# EXERCISE DESCRIPTION
Which lines run from the one containing "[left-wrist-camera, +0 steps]" to the end of the material below? Copy them exactly, pictures excluded.

# RAW DATA
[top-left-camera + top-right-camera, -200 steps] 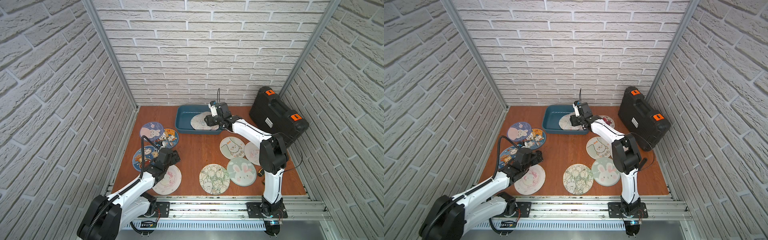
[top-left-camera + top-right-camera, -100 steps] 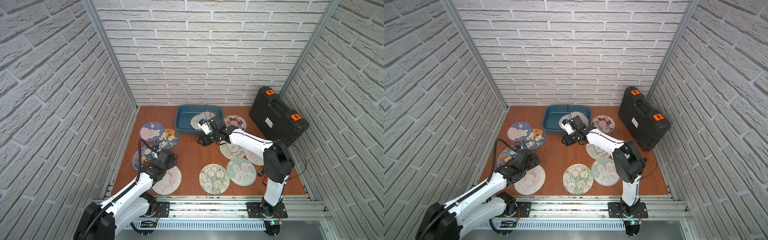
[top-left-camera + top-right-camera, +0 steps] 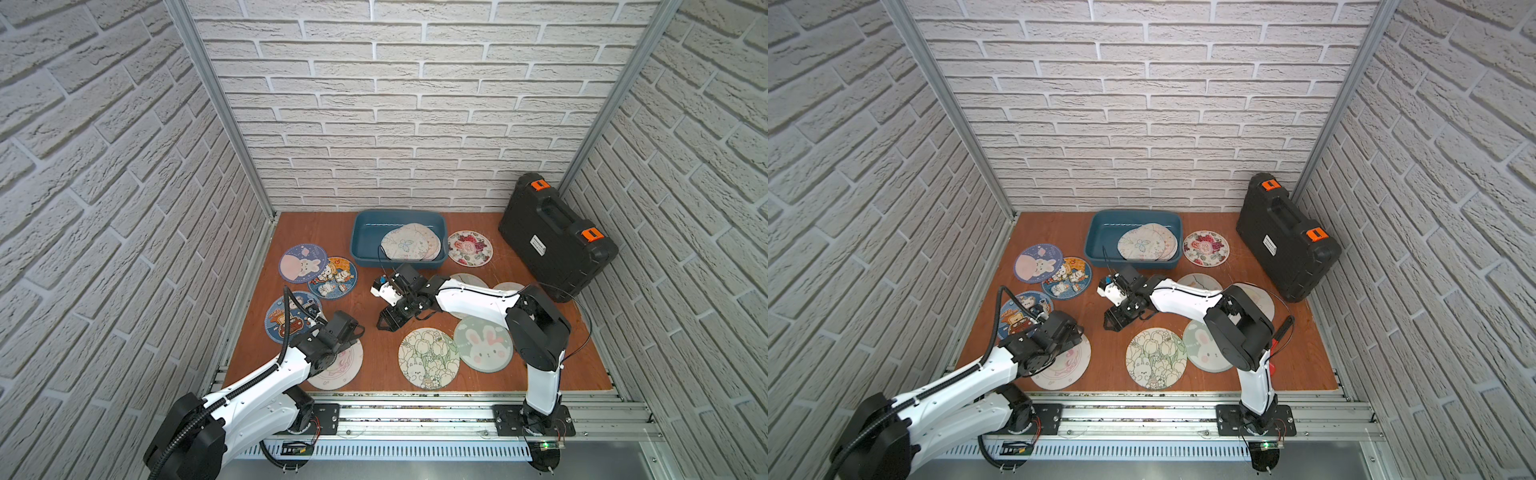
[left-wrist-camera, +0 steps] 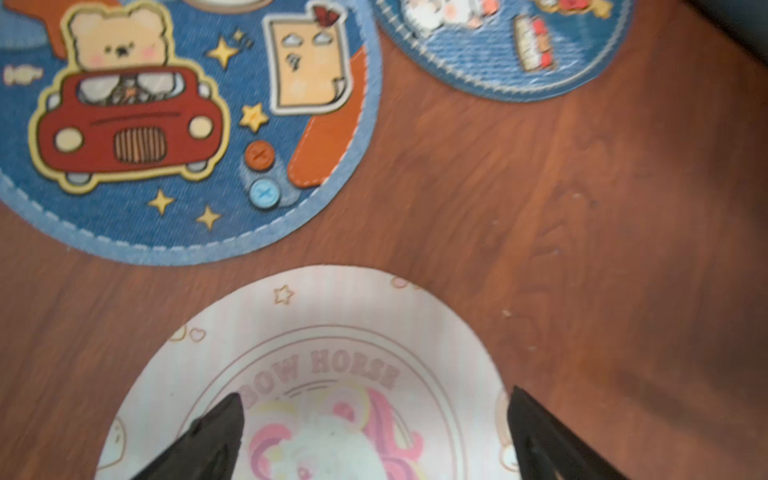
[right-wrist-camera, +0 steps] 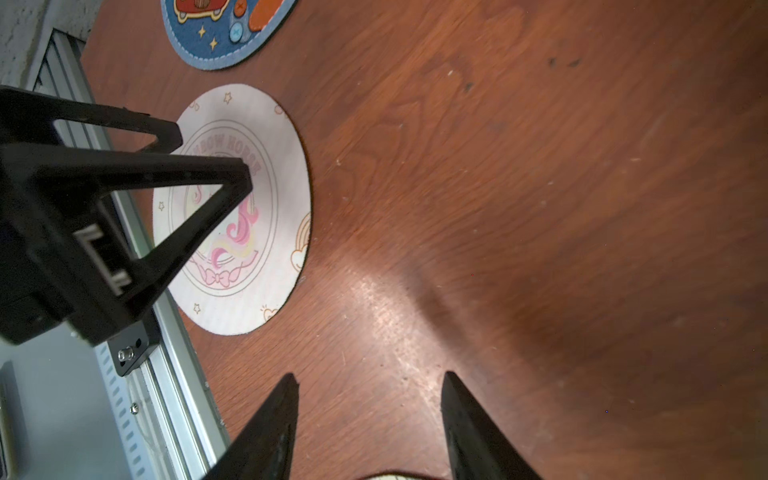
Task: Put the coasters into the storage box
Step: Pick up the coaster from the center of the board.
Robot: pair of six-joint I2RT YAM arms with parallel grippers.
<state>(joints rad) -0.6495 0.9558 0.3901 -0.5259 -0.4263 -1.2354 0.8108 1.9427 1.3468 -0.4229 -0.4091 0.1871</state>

# ANSWER SPACE
[left-wrist-camera, +0 steps] 
[right-wrist-camera, +0 steps] 
Task: Put the coasters into the storage box
Step: Pick up the coaster from the center of the board.
Robot: pair of six-joint I2RT YAM arms with parallel grippers.
<state>(joints rad) -0.6495 0.9558 0.3901 -0.5259 -0.4263 -1.2354 0.8108 1.9427 1.3468 -0.4229 -0.4091 0.1871</state>

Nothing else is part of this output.